Friday, February 22, 2013
Once upon a time I realise that it is happening now.
Then, I am someone else. Today, I am myself. Tomorrow, I am someone else again. And so on, all happening now: yesterday, today, tomorrow. The same thing happens to other people. Anne is painting a cornfield using my palette of paints. George is running on the spot for exercise, while pretending he is me. Lesley is outside looking in through the window, amazed that the room is empty. The yellow paint runs out - cornfields are heavy on yellow paint. George sprains his ankle. His ankle is paining him. Painting his ankle. I convey the pain with false blood red paint. He cuts his ankle with my palette knife to make it real. Lesley's face is no longer in the window looking in. She is in the room massaging her ankle surprised it is covered in red paint, not blood. I am outside walking towards the cornfield. The cornfield is beautiful despite some of it being blue like the sky. I suddenly slip on an untidy plot or spot and break my ankle. But there is no pain. The pain's still inside the house.
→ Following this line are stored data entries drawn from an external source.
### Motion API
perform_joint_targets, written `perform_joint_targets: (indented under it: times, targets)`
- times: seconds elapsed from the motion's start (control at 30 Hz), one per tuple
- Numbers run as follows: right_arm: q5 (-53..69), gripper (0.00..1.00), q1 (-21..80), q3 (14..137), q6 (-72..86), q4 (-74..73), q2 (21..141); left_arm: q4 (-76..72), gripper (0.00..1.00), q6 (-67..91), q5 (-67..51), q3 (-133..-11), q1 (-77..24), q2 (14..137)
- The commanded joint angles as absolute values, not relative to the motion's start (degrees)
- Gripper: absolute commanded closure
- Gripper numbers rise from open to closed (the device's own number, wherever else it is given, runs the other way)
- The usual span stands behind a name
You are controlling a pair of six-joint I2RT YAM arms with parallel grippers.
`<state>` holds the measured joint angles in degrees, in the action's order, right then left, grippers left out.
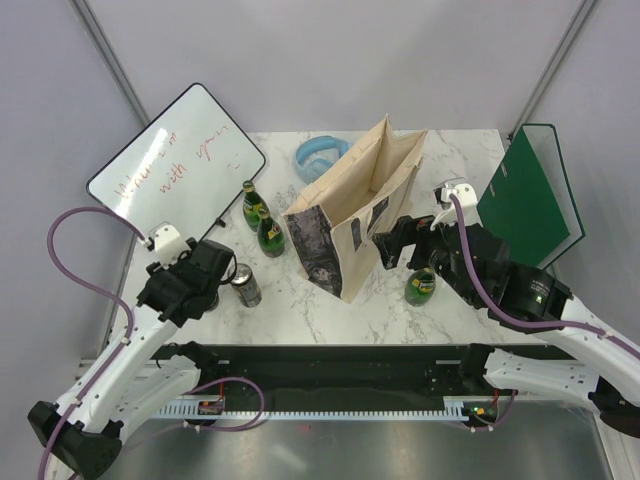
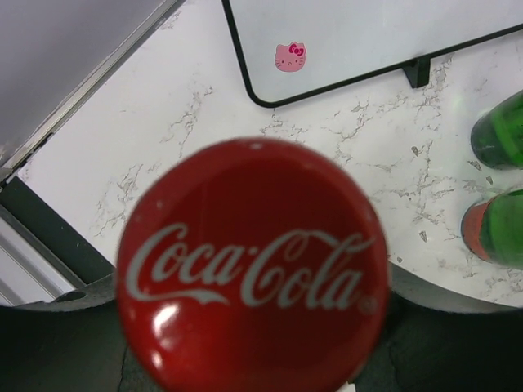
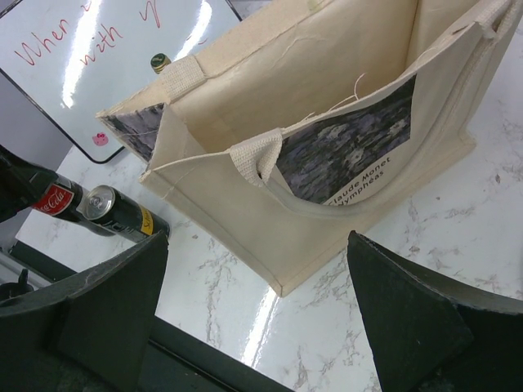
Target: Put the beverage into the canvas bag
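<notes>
Left gripper (image 1: 215, 275): positioned over the dark Coca-Cola bottle (image 3: 55, 200) at the front left of the white marbled table (image 1: 300, 300). In my wrist view its red screw cap (image 2: 252, 269) fills the gap between my dark fingers (image 2: 57, 335). I cannot tell whether my jaws press on it or only stand around it.

A dark can with a silver top (image 1: 245, 285) stands just to the right of the bottle. A green glass bottle (image 1: 268, 232) and a second green bottle (image 1: 252, 200) stand farther back, near the bag's left side.

The tall beige canvas bag (image 1: 350, 215) is upright mid-table with its rectangular mouth open. A dark grey print covers the face toward my right side. The Coca-Cola bottle is outside the bag, to its left.

Right gripper (image 3: 255, 245): jaws spread wide with nothing between them, just beside the bag's printed face. A third green bottle (image 1: 420, 285) stands below that arm.

A whiteboard with red handwriting (image 1: 175, 155) is at back left, and a green binder (image 1: 525, 195) at back right.
</notes>
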<state>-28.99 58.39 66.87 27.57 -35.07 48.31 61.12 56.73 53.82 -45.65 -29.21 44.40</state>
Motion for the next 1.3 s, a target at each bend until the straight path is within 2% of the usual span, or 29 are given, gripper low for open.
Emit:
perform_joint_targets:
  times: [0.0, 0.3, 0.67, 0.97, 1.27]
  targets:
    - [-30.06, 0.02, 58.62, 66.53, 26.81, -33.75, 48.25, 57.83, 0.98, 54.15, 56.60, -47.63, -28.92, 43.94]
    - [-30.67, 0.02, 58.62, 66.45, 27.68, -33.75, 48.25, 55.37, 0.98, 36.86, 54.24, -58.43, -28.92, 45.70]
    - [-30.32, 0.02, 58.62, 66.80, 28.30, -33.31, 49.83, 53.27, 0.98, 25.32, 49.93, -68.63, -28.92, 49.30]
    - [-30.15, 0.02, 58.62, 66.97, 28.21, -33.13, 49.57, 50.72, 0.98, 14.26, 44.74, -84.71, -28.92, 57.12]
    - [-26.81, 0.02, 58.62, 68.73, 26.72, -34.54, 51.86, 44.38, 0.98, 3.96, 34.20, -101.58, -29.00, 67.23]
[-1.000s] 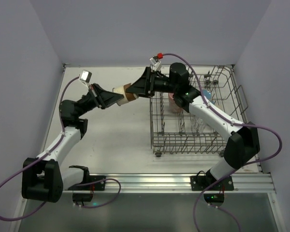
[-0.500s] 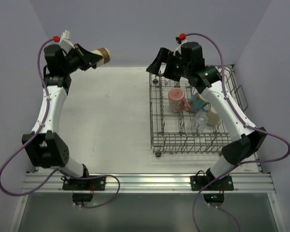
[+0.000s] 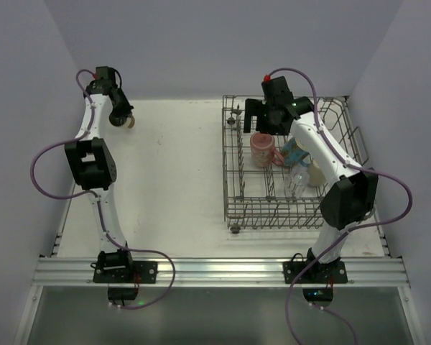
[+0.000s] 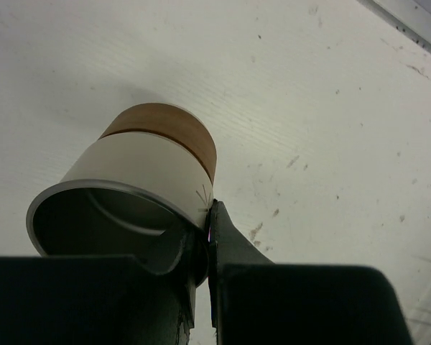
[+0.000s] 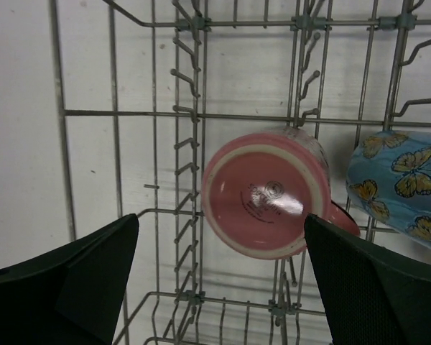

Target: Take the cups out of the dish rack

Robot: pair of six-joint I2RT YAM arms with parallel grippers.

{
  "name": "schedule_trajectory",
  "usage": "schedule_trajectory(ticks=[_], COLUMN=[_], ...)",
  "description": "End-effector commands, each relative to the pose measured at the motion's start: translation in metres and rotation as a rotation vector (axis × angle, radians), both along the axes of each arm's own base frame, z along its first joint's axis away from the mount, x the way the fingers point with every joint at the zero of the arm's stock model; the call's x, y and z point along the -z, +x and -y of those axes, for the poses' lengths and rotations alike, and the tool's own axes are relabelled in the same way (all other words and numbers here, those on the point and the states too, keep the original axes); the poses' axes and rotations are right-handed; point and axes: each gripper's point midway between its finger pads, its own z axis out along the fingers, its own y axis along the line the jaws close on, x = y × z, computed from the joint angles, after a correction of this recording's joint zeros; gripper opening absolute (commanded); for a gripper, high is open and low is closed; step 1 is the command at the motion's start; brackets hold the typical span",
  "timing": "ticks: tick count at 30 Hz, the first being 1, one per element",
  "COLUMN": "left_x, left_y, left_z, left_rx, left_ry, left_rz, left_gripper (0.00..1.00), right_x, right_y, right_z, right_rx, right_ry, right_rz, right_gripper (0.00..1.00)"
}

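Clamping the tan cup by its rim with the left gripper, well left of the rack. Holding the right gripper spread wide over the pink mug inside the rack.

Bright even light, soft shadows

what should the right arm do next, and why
Probably lower the right gripper around the pink mug and close. Its jaws stand wide open above the mug, flanking it on either side. The mug lies in the dish rack with its base facing the wrist camera. The left gripper is shut on the tan cup, so it is occupied.
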Motion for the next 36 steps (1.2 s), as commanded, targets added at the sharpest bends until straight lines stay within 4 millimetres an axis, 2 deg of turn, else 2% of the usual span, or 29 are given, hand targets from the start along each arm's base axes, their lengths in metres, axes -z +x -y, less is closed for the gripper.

Three separate times of yesterday, today and tomorrow grow to a single focus, a single spot - and the focused time paints the pain with a colour not yet invented.
A pain colour.
Once upon a time I am George and Anne's baby, not now, not then, but forever. Painted for pain, covered in a colourless bodily substance running on the spot like a funnel of nothingness seeping into the once yellow ground, the cross-section of then, now and never.
written yesterday in the random speed-writing exercise at the Third Thursday Writer's Group in Clacton.